新たに建物登記を行った所有者や、建物を購入する買主にとっては、「どうして2なのか?」と大きな違和感や不安、不信感の原因となります。

金融機関の融資が順調に進まない可能性がある

幽霊建物・おばけ登記があることで、融資が順調に進まない可能性があります。

幽霊建物・おばけ登記は、記録だけの存在とはいえ、そこを切り口に第三者から地上権や借地権等などを主張される恐れが全く無いとは言えません。小さなリスクや曖昧さも許容しにくい立場の金融機関にとっては、無視できない内容になり得ます。

上記の理由で買主が嫌がる

実際に問題が生じるかどうかは分かりませんが、幽霊建物・おばけ登記があって良いことはありません。

不動産の売買契約では、「名目形式の如何を問わず、買主の完全な所有権の行使を阻害する一切の負担を除去抹消する」義務が売主に課されるのが一般的です。幽霊建物・おばけ登記が、買主の完全な所有権の行使を阻害するかどうかは、議論や解釈の余地があるかもしれませんが、買主としては、幽霊建物・おばけ登記を滅失して物件を引き渡して欲しい、と希望するのが普通です。

幽霊建物・おばけ登記の滅失の手続き

所有者であれば、本人の申請で建物を滅失することが可能です。取壊し証明書があれば、ご自身で登記するのも難しくなく、費用も少額です。なお、取壊証明書が無い場合は、上申書を作成して添付します。

しかし、ほとんどの幽霊建物・おばけ登記は古い登記のため、登記名義人は変わっていることも多いでしょう。

相続人が滅失する場合

所有者が亡くなっていて、相続人が滅失の申請を行う場合は、申請者が相続人であることを証明する必要があり、以下の書類が必要になります。なお、相続登記は不要です。

  • 登記名義人の改製原戸籍
  • 登記名義人の除籍謄本
  • 申請者の戸籍謄本
  • 申請者の住民票

買主が滅失する場合

売買で所有者が変わっている場合もあると思います。以前の所有者の協力が得られる場合は、前述の手続きで対応することができます。
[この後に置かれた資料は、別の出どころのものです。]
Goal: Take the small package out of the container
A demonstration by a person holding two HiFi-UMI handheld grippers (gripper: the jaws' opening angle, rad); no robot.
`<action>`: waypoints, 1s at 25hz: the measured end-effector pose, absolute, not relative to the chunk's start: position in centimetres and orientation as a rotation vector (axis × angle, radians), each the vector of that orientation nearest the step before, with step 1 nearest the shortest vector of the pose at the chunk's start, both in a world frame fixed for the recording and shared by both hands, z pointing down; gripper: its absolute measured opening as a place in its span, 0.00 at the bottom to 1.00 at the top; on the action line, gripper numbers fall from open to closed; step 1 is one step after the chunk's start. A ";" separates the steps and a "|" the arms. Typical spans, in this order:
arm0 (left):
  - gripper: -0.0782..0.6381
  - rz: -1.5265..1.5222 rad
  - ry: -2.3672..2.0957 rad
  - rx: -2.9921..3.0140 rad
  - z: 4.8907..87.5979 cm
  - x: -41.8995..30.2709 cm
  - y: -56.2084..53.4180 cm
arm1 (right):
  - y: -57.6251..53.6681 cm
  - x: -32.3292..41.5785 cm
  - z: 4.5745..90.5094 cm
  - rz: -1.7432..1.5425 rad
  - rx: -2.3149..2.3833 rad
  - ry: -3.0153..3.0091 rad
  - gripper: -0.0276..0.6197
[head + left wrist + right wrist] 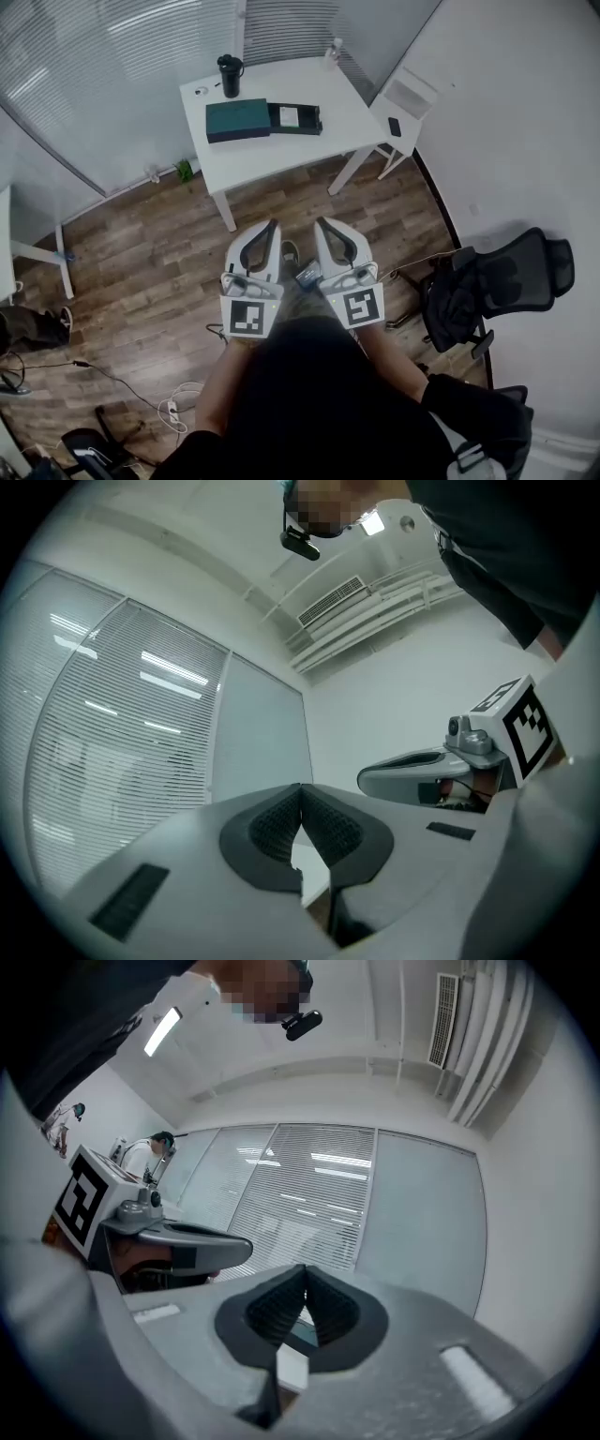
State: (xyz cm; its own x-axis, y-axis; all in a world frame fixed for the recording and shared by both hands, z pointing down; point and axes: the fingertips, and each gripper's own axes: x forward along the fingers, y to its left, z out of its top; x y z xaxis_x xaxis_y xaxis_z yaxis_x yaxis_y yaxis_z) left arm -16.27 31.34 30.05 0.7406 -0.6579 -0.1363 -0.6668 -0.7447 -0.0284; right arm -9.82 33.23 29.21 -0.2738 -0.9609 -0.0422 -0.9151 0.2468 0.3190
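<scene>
On the white table at the far side of the room lies a dark green box. Beside it is its open dark tray with a small pale package inside. Both grippers are held close to the person's body over the wooden floor, well short of the table. My left gripper is shut with nothing between its pads. My right gripper is also shut and empty. They point side by side toward the table.
A black tumbler stands at the table's back left. A white stool sits to the right of the table and a black office chair at the right. Cables lie on the floor at the lower left.
</scene>
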 end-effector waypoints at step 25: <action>0.11 -0.056 1.110 -2.846 32.2 -6.5 14.5 | 14.5 1.9 32.3 -0.284 1.729 -2.396 0.04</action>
State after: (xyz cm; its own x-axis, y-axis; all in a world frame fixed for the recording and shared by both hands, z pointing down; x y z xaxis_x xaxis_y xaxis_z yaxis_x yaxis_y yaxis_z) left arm -6.50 14.53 32.18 0.7360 -0.6769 0.0031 -0.6738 -0.7330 -0.0935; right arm 1.93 14.48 32.28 -0.3115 -0.9498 0.0287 -0.9167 0.3083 0.2542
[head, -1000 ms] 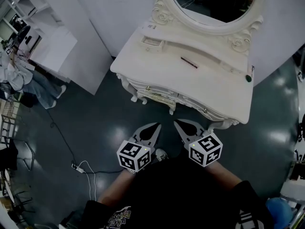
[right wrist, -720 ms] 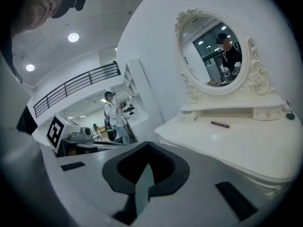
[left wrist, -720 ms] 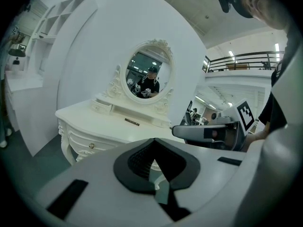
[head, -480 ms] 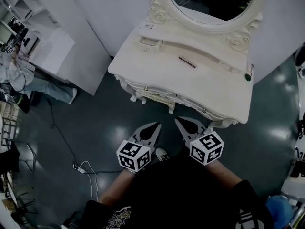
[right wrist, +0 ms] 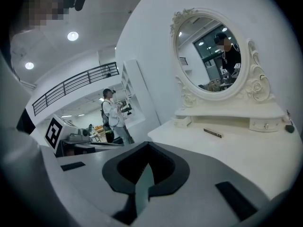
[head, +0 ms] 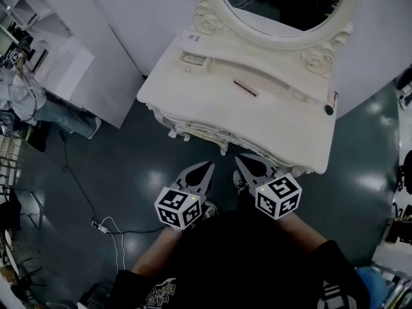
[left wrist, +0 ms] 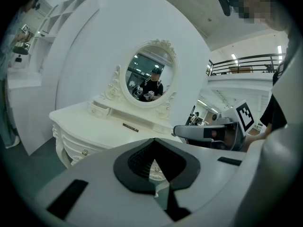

以前の所有者の協力が得られない場合には、登記官の職権により幽霊建物・おばけ登記を閉鎖してもらう必要があります。

この場合、現在の土地所有者が、利害関係人として建物滅失登記を申し出る、という手続きを行います。相続人が滅失する場合と比べ、イレギュラーな対応になりますので、それなりに費用がかかると思いますが、土地家屋調査士に依頼することをお勧めします。